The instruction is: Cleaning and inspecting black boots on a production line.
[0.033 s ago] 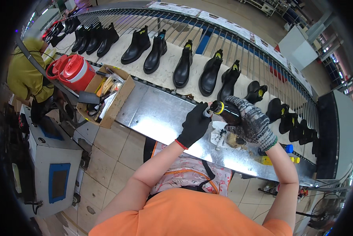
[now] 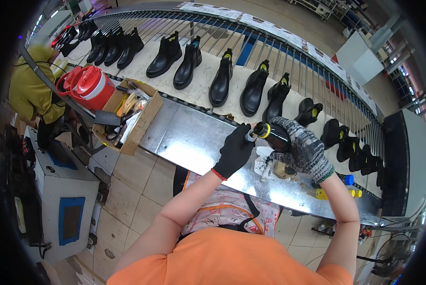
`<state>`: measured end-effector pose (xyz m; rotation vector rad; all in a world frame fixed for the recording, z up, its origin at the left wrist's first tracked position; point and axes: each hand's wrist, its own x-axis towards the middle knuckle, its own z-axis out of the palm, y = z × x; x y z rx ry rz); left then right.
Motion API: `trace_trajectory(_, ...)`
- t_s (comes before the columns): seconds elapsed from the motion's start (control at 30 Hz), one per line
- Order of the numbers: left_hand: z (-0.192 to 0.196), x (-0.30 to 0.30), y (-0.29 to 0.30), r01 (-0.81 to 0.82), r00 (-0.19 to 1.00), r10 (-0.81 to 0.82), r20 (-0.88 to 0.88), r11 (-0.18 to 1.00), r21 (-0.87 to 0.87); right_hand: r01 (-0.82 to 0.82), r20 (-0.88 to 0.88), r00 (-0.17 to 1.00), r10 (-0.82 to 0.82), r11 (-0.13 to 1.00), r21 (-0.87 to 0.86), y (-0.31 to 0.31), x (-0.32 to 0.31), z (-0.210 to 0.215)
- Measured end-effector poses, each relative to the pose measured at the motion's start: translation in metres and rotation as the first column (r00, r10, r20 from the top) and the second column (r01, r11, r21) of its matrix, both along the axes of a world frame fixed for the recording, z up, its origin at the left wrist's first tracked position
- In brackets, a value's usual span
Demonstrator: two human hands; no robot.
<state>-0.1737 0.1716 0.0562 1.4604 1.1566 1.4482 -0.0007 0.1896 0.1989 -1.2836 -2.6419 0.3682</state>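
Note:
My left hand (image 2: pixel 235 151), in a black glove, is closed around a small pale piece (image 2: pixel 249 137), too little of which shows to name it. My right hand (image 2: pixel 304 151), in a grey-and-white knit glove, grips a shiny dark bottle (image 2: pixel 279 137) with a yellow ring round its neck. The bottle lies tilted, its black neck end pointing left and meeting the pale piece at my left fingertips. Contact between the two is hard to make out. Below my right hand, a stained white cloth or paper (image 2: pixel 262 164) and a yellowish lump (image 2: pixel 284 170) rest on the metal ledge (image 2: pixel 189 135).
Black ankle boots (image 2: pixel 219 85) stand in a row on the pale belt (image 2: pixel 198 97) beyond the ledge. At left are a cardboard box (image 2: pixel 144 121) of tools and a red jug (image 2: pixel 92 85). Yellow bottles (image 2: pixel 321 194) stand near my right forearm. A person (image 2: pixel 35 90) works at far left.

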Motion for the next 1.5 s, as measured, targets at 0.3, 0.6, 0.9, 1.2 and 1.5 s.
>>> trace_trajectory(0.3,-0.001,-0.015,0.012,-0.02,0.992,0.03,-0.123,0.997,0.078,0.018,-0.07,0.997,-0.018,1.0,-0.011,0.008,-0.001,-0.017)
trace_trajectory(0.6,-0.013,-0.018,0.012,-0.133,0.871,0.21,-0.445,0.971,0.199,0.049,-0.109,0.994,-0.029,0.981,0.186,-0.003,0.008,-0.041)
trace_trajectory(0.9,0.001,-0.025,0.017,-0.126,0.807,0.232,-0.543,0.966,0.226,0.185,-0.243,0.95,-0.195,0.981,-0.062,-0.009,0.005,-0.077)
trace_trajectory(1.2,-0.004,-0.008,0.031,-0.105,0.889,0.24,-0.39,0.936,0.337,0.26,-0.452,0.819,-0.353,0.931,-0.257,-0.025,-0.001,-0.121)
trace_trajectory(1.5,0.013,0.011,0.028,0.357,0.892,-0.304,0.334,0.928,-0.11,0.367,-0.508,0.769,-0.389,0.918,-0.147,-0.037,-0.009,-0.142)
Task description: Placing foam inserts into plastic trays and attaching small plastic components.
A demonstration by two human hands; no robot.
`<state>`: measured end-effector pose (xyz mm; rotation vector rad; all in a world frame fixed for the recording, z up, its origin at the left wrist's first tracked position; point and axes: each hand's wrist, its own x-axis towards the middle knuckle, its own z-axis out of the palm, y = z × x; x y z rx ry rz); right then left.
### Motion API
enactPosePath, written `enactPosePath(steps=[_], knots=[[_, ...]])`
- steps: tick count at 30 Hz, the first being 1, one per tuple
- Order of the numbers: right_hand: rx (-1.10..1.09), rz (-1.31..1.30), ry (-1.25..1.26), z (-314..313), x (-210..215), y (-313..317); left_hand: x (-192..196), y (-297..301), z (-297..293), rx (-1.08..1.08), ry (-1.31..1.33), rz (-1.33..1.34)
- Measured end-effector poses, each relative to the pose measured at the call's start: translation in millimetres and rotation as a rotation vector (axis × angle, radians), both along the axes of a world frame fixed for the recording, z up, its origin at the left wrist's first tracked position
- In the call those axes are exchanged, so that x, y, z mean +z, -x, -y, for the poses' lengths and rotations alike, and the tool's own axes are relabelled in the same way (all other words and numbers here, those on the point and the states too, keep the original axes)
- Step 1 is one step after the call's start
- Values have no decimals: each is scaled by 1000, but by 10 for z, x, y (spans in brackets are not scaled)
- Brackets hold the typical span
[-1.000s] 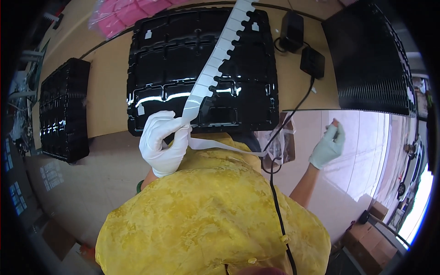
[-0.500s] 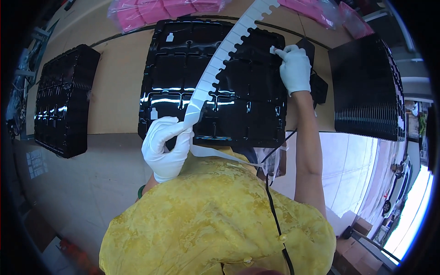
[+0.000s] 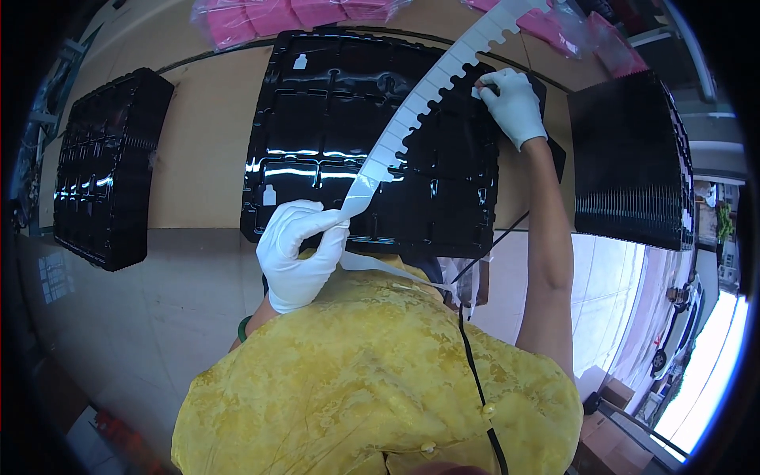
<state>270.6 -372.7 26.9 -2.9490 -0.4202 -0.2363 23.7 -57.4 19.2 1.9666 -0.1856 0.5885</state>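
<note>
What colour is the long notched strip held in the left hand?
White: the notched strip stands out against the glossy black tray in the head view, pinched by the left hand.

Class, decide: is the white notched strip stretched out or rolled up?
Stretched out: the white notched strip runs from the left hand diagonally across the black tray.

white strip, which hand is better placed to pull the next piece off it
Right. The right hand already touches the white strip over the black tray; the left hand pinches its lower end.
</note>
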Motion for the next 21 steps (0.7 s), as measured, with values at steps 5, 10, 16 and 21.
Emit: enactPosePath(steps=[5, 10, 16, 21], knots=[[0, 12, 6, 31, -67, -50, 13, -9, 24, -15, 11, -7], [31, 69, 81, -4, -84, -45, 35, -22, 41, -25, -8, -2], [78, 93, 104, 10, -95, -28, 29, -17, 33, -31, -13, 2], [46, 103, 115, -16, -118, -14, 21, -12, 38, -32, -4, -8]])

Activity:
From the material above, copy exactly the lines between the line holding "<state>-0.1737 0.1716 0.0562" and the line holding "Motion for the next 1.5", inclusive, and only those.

Reply to the task:
<state>-0.1737 0.1716 0.0562 1.4604 1.1566 1.4482 -0.0007 0.1896 0.1989 -1.2836 -2.6419 0.3682</state>
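Note:
My left hand (image 2: pixel 235 151), in a black glove, is closed around a small pale piece (image 2: pixel 249 137), too little of which shows to name it. My right hand (image 2: pixel 304 151), in a grey-and-white knit glove, grips a shiny dark bottle (image 2: pixel 279 137) with a yellow ring round its neck. The bottle lies tilted, its black neck end pointing left and meeting the pale piece at my left fingertips. Contact between the two is hard to make out. Below my right hand, a stained white cloth or paper (image 2: pixel 262 164) and a yellowish lump (image 2: pixel 284 170) rest on the metal ledge (image 2: pixel 189 135).
Black ankle boots (image 2: pixel 219 85) stand in a row on the pale belt (image 2: pixel 198 97) beyond the ledge. At left are a cardboard box (image 2: pixel 144 121) of tools and a red jug (image 2: pixel 92 85). Yellow bottles (image 2: pixel 321 194) stand near my right forearm. A person (image 2: pixel 35 90) works at far left.
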
Motion for the next 1.5 s, as measured, targets at 0.3, 0.6, 0.9, 1.2 and 1.5 s.

That covers the exercise completely.